By MARIANNE M. ARMSHAW
Special to the National Catholic Reporter
West Palm Beach, Fla.

After 20 years of grief, family members related to four women, Americans renowned since their deaths in El Salvador, sit shoulder to shoulder on a crowded courtroom bench. An imposing presence, the relatives, relentless pursuers of truth, sit across the aisle from the two El Salvadoran ex-generals they hold responsible for the brutal deaths of their much-loved, long-mourned relatives.

Their names of those who were killed are familiar to many: Maryknoll Srs. Ita Ford and Maura Clarke, Ursuline Sr. Dorothy Kazel and lay volunteer Jean Donovan.

While some describe the missionaries as saints or martyrs, the media and the U.S. government have dubbed the four as simply “churchwomen.”

The four missionaries served El Salvador’s rural poor on behalf of the U.S. Catholic church until they were kidnapped, raped and savagely murdered by members of El Salvador’s National Guard. The 20th anniversary of their deaths occurs in just a few weeks. Killed Dec. 2, 1980, they were victims of a bloody civil war that would eventually claim 75,000 lives.

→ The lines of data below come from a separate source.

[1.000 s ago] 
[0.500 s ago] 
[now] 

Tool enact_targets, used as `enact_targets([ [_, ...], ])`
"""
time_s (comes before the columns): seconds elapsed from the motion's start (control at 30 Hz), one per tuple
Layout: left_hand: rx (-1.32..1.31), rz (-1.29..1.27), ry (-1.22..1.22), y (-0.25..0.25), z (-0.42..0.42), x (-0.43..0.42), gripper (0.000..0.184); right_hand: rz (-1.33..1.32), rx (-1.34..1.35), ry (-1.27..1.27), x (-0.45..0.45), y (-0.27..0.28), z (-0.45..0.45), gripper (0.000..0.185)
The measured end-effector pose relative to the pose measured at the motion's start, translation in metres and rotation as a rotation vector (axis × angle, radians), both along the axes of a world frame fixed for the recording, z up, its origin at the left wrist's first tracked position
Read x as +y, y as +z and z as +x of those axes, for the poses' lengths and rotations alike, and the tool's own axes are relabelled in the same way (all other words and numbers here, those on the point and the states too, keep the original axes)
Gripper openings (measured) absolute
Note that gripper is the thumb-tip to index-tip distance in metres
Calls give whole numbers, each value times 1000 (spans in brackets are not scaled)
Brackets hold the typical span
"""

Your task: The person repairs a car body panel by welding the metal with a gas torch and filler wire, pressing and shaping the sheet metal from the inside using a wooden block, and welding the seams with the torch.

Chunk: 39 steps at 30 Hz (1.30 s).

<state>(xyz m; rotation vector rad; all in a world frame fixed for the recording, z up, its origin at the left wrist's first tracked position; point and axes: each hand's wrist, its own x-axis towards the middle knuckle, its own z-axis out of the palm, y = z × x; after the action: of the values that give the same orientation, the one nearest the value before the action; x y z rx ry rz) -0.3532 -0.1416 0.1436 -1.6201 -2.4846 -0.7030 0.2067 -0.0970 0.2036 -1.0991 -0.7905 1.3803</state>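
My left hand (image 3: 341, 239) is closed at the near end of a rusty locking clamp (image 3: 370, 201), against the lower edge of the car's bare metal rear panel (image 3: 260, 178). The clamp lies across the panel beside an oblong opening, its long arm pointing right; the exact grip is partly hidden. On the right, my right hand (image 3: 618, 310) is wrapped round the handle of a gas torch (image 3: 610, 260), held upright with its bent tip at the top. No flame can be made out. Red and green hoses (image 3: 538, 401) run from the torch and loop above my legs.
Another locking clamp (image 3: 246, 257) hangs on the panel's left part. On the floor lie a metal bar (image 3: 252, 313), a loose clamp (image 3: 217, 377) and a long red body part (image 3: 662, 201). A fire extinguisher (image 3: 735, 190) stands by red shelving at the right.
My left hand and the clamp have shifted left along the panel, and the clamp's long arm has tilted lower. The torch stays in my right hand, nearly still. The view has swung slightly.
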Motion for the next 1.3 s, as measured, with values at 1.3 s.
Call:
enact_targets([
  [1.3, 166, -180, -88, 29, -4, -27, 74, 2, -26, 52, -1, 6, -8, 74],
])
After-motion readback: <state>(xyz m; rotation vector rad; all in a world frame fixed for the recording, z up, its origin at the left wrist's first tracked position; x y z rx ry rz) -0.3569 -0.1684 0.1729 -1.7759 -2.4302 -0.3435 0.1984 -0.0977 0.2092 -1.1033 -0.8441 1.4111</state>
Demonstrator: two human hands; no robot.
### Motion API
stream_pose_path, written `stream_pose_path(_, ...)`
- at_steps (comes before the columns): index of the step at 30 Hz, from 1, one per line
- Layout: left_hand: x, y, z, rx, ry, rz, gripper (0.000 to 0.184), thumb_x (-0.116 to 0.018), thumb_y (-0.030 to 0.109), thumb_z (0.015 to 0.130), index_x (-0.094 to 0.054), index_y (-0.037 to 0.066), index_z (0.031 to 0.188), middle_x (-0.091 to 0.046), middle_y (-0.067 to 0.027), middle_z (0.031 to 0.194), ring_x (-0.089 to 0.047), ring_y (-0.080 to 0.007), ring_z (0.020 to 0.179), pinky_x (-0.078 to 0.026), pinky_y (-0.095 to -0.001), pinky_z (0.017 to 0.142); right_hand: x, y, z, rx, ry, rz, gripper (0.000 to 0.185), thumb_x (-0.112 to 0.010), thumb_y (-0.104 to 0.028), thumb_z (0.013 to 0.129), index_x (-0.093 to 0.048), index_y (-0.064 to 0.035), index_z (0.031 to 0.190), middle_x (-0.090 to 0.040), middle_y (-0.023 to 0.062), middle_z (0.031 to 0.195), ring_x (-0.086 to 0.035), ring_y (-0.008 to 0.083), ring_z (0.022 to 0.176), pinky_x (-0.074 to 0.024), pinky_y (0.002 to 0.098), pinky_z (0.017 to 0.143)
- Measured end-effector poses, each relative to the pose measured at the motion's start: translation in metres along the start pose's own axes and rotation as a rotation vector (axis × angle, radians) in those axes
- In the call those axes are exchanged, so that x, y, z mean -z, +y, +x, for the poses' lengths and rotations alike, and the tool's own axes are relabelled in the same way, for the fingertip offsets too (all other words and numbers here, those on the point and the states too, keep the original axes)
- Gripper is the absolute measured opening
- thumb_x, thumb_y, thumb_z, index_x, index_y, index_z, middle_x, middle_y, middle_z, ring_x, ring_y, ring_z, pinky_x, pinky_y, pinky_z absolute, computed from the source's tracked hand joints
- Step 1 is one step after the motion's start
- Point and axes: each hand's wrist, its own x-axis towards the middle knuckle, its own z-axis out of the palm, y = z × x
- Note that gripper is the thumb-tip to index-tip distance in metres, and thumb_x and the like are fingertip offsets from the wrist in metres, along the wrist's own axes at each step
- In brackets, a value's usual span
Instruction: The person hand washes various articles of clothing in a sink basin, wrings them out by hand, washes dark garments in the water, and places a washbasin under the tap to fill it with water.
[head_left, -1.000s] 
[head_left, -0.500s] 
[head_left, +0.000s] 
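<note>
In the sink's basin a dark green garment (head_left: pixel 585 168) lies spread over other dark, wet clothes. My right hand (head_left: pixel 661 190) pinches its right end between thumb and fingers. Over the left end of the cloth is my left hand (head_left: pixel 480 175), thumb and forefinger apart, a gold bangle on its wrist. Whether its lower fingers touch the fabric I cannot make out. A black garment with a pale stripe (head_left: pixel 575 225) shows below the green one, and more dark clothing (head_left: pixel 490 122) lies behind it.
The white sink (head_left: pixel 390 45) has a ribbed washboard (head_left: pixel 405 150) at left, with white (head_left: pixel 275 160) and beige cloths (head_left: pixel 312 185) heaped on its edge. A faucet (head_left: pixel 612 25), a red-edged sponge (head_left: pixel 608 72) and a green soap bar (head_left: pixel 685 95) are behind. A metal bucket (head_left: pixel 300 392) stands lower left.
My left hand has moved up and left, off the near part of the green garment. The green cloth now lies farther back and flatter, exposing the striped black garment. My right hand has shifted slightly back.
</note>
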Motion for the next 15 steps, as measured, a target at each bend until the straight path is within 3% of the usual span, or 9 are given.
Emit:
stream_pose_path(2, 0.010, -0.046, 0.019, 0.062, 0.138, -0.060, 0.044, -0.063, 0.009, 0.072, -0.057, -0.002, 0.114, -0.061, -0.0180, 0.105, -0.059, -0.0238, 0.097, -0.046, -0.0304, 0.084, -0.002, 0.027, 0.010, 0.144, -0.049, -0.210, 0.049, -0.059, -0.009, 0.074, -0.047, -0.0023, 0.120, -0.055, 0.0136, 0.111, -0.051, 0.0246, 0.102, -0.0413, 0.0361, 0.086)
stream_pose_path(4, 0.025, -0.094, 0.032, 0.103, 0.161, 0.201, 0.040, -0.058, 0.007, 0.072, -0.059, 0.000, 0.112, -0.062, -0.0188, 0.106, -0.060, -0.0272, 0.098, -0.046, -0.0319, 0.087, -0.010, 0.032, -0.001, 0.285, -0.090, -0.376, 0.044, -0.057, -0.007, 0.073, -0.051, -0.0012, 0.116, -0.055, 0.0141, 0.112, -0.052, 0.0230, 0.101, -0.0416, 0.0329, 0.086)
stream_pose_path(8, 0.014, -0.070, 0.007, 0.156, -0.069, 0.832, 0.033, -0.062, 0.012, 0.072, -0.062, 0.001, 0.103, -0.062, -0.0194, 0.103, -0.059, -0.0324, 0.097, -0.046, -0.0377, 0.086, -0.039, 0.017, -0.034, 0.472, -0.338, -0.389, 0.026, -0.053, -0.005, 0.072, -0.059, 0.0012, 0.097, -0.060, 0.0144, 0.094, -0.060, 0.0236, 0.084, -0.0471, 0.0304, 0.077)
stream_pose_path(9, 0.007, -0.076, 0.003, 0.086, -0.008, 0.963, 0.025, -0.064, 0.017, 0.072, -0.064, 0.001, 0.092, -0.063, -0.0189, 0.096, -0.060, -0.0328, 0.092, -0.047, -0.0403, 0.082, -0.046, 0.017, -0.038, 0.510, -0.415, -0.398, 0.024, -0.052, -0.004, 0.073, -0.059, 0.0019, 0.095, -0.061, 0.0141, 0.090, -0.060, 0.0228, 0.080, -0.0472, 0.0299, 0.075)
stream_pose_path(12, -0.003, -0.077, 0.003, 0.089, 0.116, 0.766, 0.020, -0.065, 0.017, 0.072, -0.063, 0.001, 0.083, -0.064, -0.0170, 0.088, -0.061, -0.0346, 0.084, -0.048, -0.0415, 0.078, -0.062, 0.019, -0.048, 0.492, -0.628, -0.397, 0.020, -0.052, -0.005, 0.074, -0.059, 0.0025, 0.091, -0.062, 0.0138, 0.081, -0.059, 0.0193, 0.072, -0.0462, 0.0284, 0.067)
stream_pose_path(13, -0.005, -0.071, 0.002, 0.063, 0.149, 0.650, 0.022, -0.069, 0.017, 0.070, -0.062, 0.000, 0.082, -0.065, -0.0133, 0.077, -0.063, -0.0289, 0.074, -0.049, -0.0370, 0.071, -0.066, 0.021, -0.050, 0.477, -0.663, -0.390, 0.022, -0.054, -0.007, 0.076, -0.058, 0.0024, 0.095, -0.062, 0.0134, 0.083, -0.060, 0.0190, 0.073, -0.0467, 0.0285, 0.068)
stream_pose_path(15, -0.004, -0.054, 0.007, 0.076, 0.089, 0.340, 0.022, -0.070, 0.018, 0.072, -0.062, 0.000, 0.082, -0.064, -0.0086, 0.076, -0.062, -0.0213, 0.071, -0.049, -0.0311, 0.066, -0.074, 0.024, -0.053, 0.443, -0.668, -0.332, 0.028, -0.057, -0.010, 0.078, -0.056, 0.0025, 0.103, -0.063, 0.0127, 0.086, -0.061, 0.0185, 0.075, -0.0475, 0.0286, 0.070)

The trial, which opened Oct. 11, marks the first time high-ranking Salvadoran military officials face legal action for alleged war crimes. It is the result of a 1992 federal statute that allows victims and their families to hold high government officials accountable for the actions of subordinates and could help define the legal principles for similar cases.

The murders of the American women “shocked the conscience of the American people” and temporarily stemmed the flow of military aid to a country awash in violence, according to Robert White, U.S. ambassador to El Salvador during the Carter administration.

White, a prominent witness in the trial of ex-Gens. José Guillermo García and Eugenio Vides Casanova has testified here about the climate of violence and wholesale slaughter by the military in El Salvador at the time of the murders -- violence that markedly increased following the election of a pro-military president, Ronald Reagan, in November 1980.

Family members say they are glad to finally have a day in court. They seek the meager best a flawed legal system can offer: a guilty verdict that assigns “command responsibility” to the generals and could help convince the Justice Department to end their comfortable retirement in Florida by deporting them.

The families are grateful to their pro bono legal counsel, Florida lawyers Robert Montgomery and Robert Kerrigan. The lawyers base their arguments in the case on years of research and legal help from the Lawyers’ Committee for Human Rights, a legal group that has collected the reams of crucial and recently declassified information entered as evidence during the trial.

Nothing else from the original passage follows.